- Born: 1962 Cleveland, Ohio
- Title: Donald and Shirley Clifton Chair in Leadership
- Awards: Dan and Mary Lou Schendel Best Paper Prize The Warren L. Holtzman Outstanding Educator of the Year Award Guy O. and Rosa Lee Mabry Research Fellow Award

Academic background
- Alma mater: University of Pennsylvania Dartmouth College

Academic work
- Discipline: Strategic Planning; Transaction Cost Economics
- Institutions: University of Nebraska–Lincoln (2017-present) University of Kansas (2007-2017) Virginia Tech (1996-2007) Washington University in St. Louis (1991-1996)

= Laura Poppo =

American academic and a researcher (born 1962)

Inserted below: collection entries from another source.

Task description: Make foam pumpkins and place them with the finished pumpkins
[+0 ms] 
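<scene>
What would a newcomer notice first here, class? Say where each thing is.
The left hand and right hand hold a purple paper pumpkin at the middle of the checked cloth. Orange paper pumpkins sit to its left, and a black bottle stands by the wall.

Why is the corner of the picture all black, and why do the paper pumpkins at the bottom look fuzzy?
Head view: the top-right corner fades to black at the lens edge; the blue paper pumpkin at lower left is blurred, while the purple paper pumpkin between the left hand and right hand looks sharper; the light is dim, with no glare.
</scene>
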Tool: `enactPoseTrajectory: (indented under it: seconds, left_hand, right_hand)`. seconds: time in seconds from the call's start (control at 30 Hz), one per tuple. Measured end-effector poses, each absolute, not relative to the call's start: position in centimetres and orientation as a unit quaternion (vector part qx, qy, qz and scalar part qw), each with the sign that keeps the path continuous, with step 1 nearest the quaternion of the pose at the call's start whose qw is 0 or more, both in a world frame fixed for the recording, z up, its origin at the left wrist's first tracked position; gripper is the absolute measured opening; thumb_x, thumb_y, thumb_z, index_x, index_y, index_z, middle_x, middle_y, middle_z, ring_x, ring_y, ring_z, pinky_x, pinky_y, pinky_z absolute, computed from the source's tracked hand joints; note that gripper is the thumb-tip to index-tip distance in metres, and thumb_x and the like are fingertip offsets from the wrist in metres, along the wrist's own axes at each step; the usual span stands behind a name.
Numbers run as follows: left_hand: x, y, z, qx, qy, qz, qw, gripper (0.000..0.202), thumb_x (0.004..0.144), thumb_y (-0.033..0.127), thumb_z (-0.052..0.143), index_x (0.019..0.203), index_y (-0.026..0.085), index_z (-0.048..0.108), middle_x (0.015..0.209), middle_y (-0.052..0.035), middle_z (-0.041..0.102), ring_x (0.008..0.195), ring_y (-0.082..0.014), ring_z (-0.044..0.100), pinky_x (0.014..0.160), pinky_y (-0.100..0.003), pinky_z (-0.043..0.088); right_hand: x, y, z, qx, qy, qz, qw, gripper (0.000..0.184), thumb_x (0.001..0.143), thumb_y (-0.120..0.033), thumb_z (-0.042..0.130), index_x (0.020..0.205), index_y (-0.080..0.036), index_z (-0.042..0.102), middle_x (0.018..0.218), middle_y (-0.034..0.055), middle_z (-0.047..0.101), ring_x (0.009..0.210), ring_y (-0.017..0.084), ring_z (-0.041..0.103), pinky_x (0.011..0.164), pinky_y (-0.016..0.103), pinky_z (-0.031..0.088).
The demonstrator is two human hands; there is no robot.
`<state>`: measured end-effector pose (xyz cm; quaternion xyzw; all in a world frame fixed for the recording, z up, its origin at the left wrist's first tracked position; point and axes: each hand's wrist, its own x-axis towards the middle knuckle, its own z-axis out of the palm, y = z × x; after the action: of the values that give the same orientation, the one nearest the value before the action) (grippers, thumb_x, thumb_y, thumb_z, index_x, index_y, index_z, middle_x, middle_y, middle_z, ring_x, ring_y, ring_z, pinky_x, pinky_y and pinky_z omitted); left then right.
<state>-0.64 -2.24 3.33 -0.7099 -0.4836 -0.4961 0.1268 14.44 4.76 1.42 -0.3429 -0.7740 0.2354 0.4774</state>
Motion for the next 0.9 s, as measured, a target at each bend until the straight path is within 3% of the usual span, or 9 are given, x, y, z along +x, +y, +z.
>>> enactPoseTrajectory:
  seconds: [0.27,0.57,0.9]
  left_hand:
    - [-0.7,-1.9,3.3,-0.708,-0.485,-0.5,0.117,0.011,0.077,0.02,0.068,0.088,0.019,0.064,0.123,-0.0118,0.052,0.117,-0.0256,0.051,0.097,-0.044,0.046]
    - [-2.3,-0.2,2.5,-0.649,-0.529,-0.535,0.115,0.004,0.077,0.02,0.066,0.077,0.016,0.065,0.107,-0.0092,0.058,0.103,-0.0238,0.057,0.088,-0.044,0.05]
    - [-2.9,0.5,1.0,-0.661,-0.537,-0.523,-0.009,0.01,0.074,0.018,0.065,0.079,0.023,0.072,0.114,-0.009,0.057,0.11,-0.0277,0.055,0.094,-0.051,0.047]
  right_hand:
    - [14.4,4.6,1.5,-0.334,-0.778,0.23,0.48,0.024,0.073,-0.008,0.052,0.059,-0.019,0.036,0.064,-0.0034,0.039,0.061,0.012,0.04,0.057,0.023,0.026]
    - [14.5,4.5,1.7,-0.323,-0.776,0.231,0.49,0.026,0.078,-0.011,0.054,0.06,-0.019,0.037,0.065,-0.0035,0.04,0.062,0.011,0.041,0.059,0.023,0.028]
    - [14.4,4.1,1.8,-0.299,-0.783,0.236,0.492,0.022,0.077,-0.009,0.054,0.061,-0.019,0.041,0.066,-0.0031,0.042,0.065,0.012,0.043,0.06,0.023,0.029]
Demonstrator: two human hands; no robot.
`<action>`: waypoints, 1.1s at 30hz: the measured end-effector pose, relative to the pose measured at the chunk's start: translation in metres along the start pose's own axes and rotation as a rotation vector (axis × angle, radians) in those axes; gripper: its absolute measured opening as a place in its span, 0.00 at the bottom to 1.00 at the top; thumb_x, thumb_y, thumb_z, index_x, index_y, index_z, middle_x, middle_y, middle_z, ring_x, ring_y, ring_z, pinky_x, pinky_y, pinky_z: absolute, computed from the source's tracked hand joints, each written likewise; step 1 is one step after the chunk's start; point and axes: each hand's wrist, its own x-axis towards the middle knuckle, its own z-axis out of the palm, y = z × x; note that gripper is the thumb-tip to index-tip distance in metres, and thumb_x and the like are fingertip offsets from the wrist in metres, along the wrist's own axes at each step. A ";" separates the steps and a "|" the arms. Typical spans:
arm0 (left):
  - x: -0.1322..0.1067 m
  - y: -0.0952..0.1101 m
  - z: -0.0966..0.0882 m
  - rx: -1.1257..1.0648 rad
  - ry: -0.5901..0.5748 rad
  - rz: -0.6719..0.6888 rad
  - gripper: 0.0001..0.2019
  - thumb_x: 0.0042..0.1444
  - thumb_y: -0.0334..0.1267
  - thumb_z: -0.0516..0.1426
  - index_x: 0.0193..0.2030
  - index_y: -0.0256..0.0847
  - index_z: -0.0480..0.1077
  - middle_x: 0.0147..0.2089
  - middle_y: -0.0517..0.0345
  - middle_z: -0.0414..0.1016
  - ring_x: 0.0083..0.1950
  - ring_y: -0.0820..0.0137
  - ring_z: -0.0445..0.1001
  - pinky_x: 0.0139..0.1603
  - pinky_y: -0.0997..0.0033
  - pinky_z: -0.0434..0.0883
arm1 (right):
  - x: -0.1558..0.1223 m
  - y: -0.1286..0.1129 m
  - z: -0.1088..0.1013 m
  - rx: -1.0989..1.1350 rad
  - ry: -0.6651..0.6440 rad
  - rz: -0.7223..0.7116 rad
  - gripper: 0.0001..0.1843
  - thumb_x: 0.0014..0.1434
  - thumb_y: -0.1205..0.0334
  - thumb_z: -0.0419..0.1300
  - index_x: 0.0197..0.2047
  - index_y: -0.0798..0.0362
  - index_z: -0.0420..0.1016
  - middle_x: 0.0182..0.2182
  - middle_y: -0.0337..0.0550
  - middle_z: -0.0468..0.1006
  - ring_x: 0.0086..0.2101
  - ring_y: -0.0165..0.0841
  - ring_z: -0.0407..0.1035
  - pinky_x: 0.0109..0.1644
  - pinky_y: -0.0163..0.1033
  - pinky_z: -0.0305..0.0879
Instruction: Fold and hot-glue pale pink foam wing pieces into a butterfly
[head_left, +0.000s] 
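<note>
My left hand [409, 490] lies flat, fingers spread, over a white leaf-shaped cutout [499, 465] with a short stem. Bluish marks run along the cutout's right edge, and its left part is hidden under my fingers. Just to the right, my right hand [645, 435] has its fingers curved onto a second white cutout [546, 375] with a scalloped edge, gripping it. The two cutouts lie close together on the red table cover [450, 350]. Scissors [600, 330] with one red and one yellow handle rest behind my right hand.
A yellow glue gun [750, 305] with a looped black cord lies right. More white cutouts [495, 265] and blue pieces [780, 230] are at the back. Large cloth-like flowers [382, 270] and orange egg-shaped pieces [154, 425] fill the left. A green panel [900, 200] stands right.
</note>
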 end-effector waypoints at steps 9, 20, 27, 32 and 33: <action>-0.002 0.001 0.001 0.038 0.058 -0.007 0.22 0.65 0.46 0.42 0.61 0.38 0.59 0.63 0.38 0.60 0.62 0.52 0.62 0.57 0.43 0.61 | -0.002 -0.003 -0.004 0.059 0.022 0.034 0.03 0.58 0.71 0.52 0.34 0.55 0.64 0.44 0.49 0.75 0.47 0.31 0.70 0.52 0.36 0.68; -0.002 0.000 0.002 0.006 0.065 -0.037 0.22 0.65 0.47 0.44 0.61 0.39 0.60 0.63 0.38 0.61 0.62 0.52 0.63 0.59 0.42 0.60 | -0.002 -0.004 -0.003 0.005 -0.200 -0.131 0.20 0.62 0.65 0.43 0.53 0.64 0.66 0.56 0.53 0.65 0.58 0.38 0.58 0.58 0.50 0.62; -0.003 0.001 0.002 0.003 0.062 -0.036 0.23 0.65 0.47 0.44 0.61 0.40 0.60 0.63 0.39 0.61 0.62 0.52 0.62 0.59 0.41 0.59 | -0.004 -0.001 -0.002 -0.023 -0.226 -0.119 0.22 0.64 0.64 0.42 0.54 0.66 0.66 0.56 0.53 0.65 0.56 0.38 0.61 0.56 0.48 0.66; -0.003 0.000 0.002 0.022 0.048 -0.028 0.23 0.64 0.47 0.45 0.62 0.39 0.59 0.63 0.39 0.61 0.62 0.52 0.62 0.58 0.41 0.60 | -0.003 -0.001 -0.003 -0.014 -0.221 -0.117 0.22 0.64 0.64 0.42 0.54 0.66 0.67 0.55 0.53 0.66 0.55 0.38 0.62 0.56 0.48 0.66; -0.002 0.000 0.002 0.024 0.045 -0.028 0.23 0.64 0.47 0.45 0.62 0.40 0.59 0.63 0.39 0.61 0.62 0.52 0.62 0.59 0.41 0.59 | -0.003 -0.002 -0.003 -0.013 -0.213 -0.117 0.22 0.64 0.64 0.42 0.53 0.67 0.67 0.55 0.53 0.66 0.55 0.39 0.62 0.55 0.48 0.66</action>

Laura Poppo (born 1962) is an American academic and a researcher who studies strategy and organizations. She holds the Donald and Shirley Clifton Chair in Leadership at the University of Nebraska–Lincoln.

== Career ==
During her Ph.D., Poppo served as teaching and research assistant at the Wharton School until 1991, after which she joined Washington University in St. Louis as an assistant professor and resident fellow at the Olin School of Business until 1996. Poppo joined Virginia Polytechnic Institute and State University as an assistant professor of organization and strategy in 1996. She was then promoted to associate professor there in 2003 and stayed until 2007. During this time, she also held visiting faculty positions at Tecnológico de Monterrey University and City University of Hong Kong.

In 2007, Poppo joined the school of business at University of Kansas as associate professor of strategic management and was promoted to professor in 2009. At the business school, she was Fred Ball Faculty Fellow from 2008 to 2011 and then held the Edmund P. Learned Professorship in Business from 2011 to 2017. In 2017, Poppo joined University of Nebraska–Lincoln as professor and Donald and Shirley Clifton Chair in Leadership.

=== Research and work ===
Poppo's early research built upon Oliver Williamson's theory of transaction cost economics. She is among the first to examine alternative explanations for how make-or-buy decisions influence firm performance and how trust and contracts function as complements versus substitutes in managing the performance of buyer-supplier exchanges.

In 2019, the Strategic Management Society recognized and awarded her paper with Todd Zenger, 'Do formal contracts and relational governance function as substitutes or complements?' the Dan and Mary Lou Schendel Best Paper Prize.

More broadly, Poppo's research examines how and when a firm's reliance on trust can help or hurt the exchange performance of its outsourced activities. It considers boundary constraints as well as alternative perspectives, including fairness, managerial ties, and different institutional contexts, such as China.

== Selected articles ==
- Poppo, L., & Zenger, T. (1998). Testing Alternative Theories of the Firm: Transaction Cost, Knowledge-Based, and Measurement Explanations for Make-or-Buy Decisions in Information Services. Strategic Management Journal, 19, 853-877.
- Poppo, L., & Zenger, T. (2002). Do Formal Contracts and Relational Governance Function as Substitutes or Complements? Strategic Management Journal, 23, 707-725.
- Li, J., Poppo, L., & Zhou, K. Z. (2008). Do Managerial Ties in China Always Produce Value? Competition, Uncertainty, and Domestic vs. Foreign Firms. Strategic Management Journal, 29, 383-400.
- Poppo, L., Zhou, K. Z., & Ryu, S. (2008). Alternative Origins to Inter-organizational Trust: An Interdependence Perspective on the Shadow of the Past and the Shadow of the Future. Organization Science, 19, 39-55.
- Li, J. J., Poppo, L., & Zhou, K. Z. (2010). Relational Mechanisms, Formal Contracts, and Local Knowledge Acquisition by International Subsidiaries. Strategic Management Journal, 31(4), 349-370.
- Zheng, K. Z., & Poppo, L. (2010). Exchange Hazards, Relational Reliability, and Contracts in China: The Contingent Role of Legal Enforceability. Journal of International Business Studies, 41(5), 861-882.
- Poppo, L., & Zhou, K. Z. (2014). Managing Contracts for Fairness in Buyer-Supplier Exchanges. Strategic Management Journal, 35(10), 1508-1527.
- Poppo, L., Zhou, K. Z., & Li, J. (2016). When Can You Trust "Trust"? Calculative Trust, Relational Trust, and Supplier Performance. Strategic Management Journal, 37(4), 724-741.